-- EXERCISE INPUTS follows --

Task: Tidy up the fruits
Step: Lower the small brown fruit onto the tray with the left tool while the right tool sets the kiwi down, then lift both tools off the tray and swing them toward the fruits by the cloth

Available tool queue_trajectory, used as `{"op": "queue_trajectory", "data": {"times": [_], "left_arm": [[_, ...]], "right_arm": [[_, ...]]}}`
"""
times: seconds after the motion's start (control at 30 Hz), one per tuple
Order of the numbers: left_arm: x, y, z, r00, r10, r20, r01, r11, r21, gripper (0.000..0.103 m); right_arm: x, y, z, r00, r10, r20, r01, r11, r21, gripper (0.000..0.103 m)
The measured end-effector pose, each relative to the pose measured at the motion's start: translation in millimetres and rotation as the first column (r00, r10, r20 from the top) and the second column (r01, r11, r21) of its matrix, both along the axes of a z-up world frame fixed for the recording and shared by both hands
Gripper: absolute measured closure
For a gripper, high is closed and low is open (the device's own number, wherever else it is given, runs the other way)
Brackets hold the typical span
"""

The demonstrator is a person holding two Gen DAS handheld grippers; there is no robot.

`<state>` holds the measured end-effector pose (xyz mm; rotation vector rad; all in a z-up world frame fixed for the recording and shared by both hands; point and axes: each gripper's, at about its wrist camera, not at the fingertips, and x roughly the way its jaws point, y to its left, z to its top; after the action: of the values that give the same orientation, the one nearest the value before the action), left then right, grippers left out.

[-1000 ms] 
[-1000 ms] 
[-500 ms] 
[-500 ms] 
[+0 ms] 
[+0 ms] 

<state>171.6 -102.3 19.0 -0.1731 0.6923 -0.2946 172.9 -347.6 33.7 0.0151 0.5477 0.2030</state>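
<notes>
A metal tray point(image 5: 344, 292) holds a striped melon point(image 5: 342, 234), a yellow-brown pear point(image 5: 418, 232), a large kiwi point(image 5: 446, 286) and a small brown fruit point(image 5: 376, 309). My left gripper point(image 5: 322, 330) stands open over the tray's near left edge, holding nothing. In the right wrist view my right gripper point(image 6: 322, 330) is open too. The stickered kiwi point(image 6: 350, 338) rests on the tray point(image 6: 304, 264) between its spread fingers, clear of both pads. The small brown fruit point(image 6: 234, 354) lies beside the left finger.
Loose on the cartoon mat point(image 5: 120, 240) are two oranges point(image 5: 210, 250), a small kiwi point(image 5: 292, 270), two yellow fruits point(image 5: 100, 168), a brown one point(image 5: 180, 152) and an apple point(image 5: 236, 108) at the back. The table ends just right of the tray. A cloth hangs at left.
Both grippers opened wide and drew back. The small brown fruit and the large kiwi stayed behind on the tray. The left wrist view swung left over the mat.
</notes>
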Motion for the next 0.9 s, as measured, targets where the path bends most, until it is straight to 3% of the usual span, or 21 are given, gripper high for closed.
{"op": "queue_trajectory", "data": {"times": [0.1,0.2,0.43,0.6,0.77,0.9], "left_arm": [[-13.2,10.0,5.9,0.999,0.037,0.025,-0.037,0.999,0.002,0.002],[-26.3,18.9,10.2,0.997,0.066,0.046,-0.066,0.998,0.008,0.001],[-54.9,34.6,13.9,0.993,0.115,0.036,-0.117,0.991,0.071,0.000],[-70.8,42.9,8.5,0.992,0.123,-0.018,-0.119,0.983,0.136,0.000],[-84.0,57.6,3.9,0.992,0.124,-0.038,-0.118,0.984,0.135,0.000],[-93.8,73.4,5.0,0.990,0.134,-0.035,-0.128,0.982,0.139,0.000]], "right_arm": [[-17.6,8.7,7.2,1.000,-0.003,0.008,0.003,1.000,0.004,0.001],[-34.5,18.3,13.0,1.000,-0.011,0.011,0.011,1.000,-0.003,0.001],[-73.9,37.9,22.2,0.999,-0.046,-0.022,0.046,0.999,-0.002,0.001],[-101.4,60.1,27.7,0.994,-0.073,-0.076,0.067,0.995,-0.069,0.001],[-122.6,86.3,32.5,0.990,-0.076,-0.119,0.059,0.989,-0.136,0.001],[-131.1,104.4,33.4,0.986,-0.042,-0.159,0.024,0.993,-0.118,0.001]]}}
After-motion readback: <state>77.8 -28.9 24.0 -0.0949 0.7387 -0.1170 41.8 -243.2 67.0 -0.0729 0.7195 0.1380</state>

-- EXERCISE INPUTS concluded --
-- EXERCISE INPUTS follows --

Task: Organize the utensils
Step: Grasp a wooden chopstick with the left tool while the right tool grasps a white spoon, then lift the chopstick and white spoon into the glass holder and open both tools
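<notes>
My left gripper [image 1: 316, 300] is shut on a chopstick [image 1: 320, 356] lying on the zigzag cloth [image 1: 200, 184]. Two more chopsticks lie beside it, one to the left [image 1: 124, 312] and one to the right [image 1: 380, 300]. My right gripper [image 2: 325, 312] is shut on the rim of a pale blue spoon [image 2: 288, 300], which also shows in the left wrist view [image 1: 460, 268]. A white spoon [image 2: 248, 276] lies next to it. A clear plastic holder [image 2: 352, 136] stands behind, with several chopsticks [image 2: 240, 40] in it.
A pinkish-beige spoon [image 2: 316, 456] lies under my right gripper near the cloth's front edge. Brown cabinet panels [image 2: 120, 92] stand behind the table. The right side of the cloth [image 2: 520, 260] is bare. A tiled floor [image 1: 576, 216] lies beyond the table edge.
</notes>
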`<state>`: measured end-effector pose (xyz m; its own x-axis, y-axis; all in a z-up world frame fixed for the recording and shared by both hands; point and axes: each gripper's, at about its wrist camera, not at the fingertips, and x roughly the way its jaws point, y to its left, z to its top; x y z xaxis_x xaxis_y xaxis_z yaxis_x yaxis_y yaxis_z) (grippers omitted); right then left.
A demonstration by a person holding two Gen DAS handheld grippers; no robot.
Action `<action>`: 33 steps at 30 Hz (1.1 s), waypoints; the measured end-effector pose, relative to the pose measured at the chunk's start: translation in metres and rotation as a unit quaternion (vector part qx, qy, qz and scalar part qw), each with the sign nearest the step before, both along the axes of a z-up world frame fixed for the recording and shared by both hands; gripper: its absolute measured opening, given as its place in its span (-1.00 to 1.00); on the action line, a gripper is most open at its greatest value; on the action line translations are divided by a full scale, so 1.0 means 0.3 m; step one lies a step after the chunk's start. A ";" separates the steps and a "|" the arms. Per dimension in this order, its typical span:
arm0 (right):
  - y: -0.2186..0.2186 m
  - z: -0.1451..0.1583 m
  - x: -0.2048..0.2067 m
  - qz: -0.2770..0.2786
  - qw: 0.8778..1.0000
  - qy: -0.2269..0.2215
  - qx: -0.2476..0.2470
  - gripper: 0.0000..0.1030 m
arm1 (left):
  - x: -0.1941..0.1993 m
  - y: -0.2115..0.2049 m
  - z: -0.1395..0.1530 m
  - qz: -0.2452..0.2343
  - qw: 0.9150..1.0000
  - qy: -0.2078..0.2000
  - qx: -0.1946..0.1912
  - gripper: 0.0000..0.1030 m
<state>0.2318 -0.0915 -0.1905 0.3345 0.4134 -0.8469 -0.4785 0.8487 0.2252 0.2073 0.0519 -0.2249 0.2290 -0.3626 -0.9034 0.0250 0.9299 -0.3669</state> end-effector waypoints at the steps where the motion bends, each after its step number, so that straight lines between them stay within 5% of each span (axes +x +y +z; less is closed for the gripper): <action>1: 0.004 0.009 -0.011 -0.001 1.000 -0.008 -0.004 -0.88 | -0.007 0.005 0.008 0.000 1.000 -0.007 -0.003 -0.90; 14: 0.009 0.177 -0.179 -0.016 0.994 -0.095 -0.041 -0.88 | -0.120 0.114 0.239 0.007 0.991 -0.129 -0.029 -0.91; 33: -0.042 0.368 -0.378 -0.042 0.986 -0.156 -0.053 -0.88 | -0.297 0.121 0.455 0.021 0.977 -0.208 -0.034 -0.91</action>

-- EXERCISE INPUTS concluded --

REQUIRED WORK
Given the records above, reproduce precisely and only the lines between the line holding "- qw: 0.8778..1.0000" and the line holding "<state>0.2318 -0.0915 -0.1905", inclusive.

RESULT FOR THIS EXERCISE
  - qw: 0.8778..1.0000
  - qy: -0.2269..0.2215
  - qx: -0.2476..0.2470
  - gripper: 0.0000..0.1030 m
arm1 (left):
  - x: -0.1941..0.1993 m
  - y: -0.2115..0.2049 m
  - z: -0.1395..0.1530 m
  - qz: -0.2452..0.2343
  - qw: 0.9150..1.0000
  - qy: -0.2078..0.2000
  - qx: -0.1946..0.1912
  - gripper: 0.0000..0.1030 m
<state>0.2318 -0.0915 -0.1905 0.3345 0.4134 -0.8469 -0.4785 0.8487 0.2252 0.2073 0.0519 -0.2249 0.2290 -0.3626 -0.9034 0.0250 0.9299 -0.3669</state> end-effector waypoints at the steps where the motion bends, each after its step number, so that straight lines between them stay within 5% of each span (axes +x +y +z; less is closed for the gripper): <action>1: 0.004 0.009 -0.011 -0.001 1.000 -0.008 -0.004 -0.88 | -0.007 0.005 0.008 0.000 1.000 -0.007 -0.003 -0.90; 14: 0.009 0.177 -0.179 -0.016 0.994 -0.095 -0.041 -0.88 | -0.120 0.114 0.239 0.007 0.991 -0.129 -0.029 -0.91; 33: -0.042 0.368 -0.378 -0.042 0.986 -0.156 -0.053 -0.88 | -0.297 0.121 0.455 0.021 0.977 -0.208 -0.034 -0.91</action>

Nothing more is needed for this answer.